Add an origin to the CSP allowlist so Lightning and Experience Cloud pages can load resources from it. Check the violations list first to confirm the exact origin and directive you need.
- Open the Trusted URLs page
From Setup, type Trusted URLs in the Quick Find box and select Trusted URLs. Review the Trusted URL and Browser Policy Violation List to see which origins and directives are being blocked.
- Create the entry
Click New Trusted URL. Give it a clear API Name, enter the exact origin in the URL field (https and a specific subdomain where possible), and leave Active selected when you want it live.
- Set context and directives
Choose the CSP Context (All, Lightning Experience, Experience Cloud sites, or Visualforce). Tick only the CSP directives the integration uses, such as connect-src for fetch calls or frame-src for embedded iframes.
- Save and verify
Save the entry, then reload the affected page and confirm the resource loads.

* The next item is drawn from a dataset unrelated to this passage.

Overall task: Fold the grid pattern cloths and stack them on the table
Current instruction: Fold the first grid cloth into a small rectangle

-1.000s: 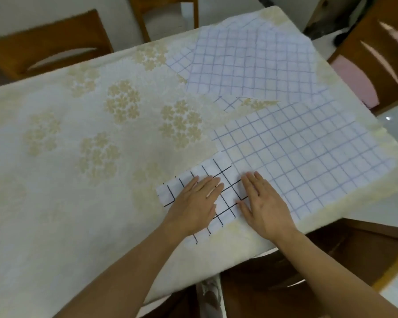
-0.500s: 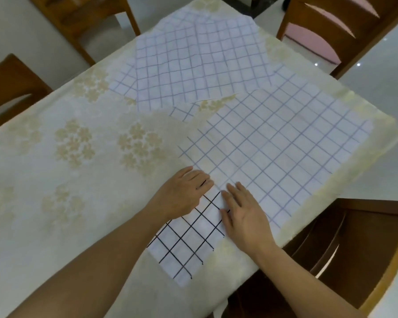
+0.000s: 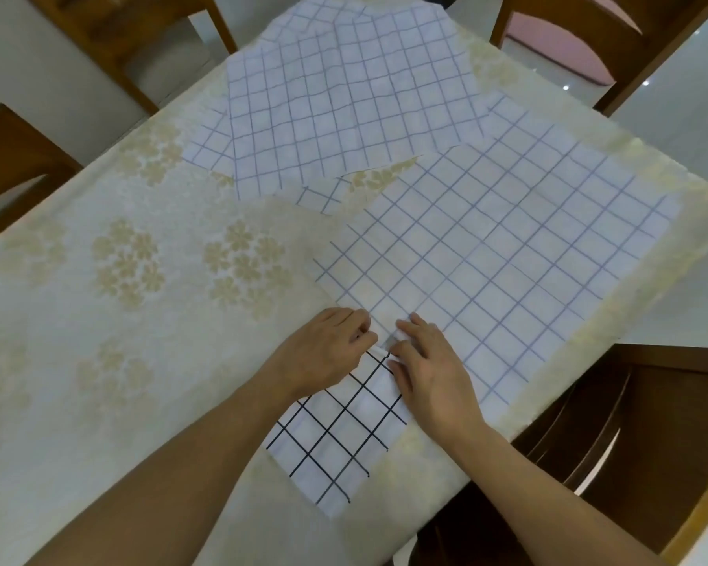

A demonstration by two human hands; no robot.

Re-check the violations list after a day to make sure the blocked entry clears and no new origin appears.
Unique developer name for the entry, used by the CspTrustedSite metadata and in packaging.
The external origin you are allowing, entered as an HTTPS URL; prefer a precise subdomain over a parent domain.
Where the entry applies: All, Lightning Experience, Experience Cloud sites, or Visualforce.
The resource types this origin may serve, chosen as checkboxes (connect-src, frame-src, img-src, style-src, font-src, media-src).
- Adding the origin but ticking the wrong directive is the top reason a resource still fails; match the directive to the violation row.
- Remote Site Settings and Named Credentials cover Apex server-side callouts, not browser loads; a Trusted URL will not authorize an Apex callout.
- Keep the total CSP header under 12 KB; problems appear near 16 KB because third parties can add to the header in transit.
- The Active checkbox lets you stage an entry, but an inactive entry does nothing, so confirm it is active before testing.